◆ **EXERCISE GOAL**:
The expected answer comprises all lines from the entries that contain the string "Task".

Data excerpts
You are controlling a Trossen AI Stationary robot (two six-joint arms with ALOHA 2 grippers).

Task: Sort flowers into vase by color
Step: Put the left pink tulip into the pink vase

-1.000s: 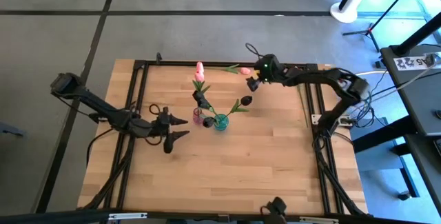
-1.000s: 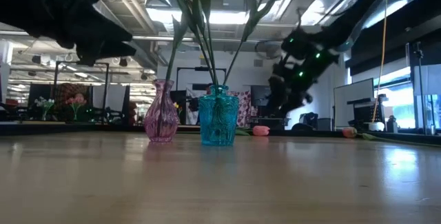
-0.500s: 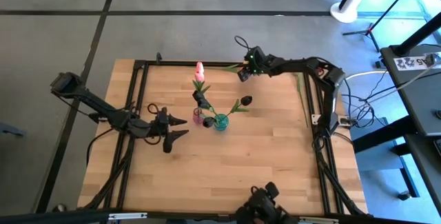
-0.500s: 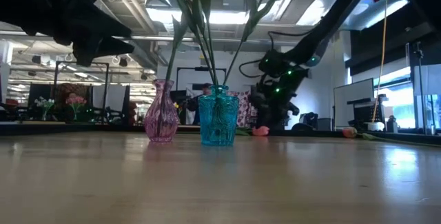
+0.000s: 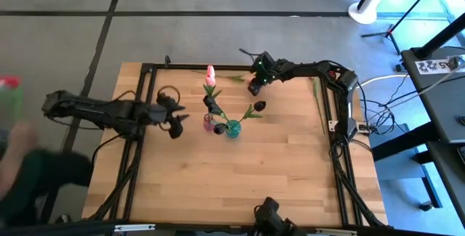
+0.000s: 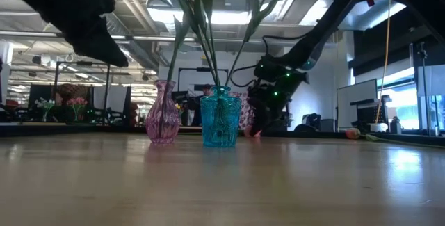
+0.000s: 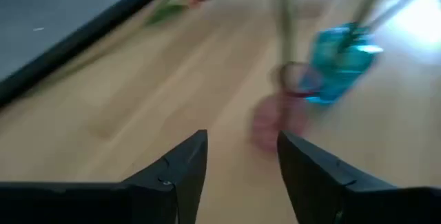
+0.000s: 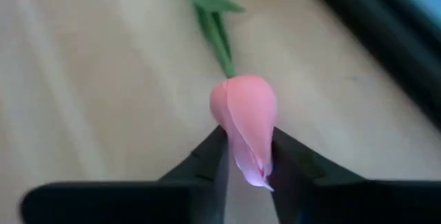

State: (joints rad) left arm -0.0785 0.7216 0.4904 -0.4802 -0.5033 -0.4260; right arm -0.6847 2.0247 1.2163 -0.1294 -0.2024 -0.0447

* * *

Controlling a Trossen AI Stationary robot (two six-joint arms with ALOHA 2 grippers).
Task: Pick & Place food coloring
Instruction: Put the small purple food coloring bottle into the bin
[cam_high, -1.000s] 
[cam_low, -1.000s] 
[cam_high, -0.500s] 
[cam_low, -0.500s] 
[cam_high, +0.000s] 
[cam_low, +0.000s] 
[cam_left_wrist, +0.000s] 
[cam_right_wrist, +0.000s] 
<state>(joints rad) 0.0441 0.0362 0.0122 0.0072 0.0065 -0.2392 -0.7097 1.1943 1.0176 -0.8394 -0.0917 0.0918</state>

◆ **RESULT**:
Task: Sort flowers into vase by color
Task: Pick & Place food coloring

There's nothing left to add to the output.